With a graph to reason about, how do I decide if two vertices N and M are connected? I look at the first edge and ask: “does this edge connect N to M?”
% If there's an edge from A -> B then A and B are connected.
%
connected([ { edge, { vertex, A }, { vertex, B } } | _ ], { vertex, A }, { vertex, B }) -> yes;
Since this is an undirected graph, an edge connecting N to M also connects M to N. So I need to check the reverse too:
% If there's an edge from B -> A then A and B are connected (since we're
% considering only undirected graphs).
%
connected([ { edge, { vertex, B }, { vertex, A } } | _ ], { vertex, A }, { vertex, B }) -> yes;
If the current edge matches neither condition, discard it and try the next one:
% If the edge currently being examined doesn't join the vertices, try
% looking through the rest of the graph searching for a matching edge.
%
connected([ _ | Graph], { vertex, A }, { vertex, B }) ->
connected(Graph, { vertex, A }, { vertex, B });
If we’ve exhausted the entire graph and found no matching edge, the vertices aren’t connected:
% If there are no edges to consider then the nodes aren't joined.
%
connected([], _, _) -> no.
Note the punctuation: each clause ends with a semicolon (;) except the final one, which gets a full stop (.).
Organising Erlang code
Erlang code lives in modules. The module name and the filename should match – since I’m dealing with undirected graphs, the module is called unigraph and lives in unigraph.erl. At the top of the file, declare the module and its exports:
-module(unigraph).
-export([connected/3]).
Running the code
Change into the directory containing the Erlang file and launch the Erlang shell:
webstc09@MC-S001877 graphs $ erl
Erlang (BEAM) emulator version 5.5.5 [source] [async-threads:0] [hipe] [kernel-poll:false]

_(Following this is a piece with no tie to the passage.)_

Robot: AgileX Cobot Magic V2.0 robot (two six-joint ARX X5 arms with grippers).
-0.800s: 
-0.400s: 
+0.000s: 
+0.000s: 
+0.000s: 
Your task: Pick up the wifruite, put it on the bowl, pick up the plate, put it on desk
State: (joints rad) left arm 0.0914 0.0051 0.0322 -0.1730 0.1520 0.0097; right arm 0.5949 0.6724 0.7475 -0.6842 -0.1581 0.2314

Eshell V5.5.5 (abort with ^G)
Once in the shell, compile the module, set up the graph, and start querying:
1> c(unigraph).
{ok,unigraph}
2> Graph = [
2> { edge,
2> { vertex, a },
2> { vertex, b }},
2> { edge,
2> { vertex, b },
2> { vertex, c }},
2> { edge,
2> { vertex, c },
2> { vertex, a }}
2> ].
[{edge,{vertex,a},{vertex,b}},
{edge,{vertex,b},{vertex,c}},
{edge,{vertex,c},{vertex,a}}]
3> unigraph:connected(Graph, { vertex, a }, { vertex, b }).
yes
4> unigraph:connected(Graph, { vertex, a }, { vertex, c }).
yes
What about a vertex that doesn’t exist? Let’s ask if {vertex, a} is connected to an imaginary {vertex, z}:
5> unigraph:connected(Graph, { vertex, a }, { vertex, z }).
no
Exactly what you’d expect – no edge, no connection.
Get the code
The complete module is available at http://barkingiguana.com/file_download/2.
Wrapping up
This was mainly an exercise in getting reacquainted with a Prolog-like language. Erlang’s pattern matching feels wonderfully natural once you’re used to it, and I’m looking forward to seeing what else I can build with it. Prolog just got a lot prettier and a bunch more fun.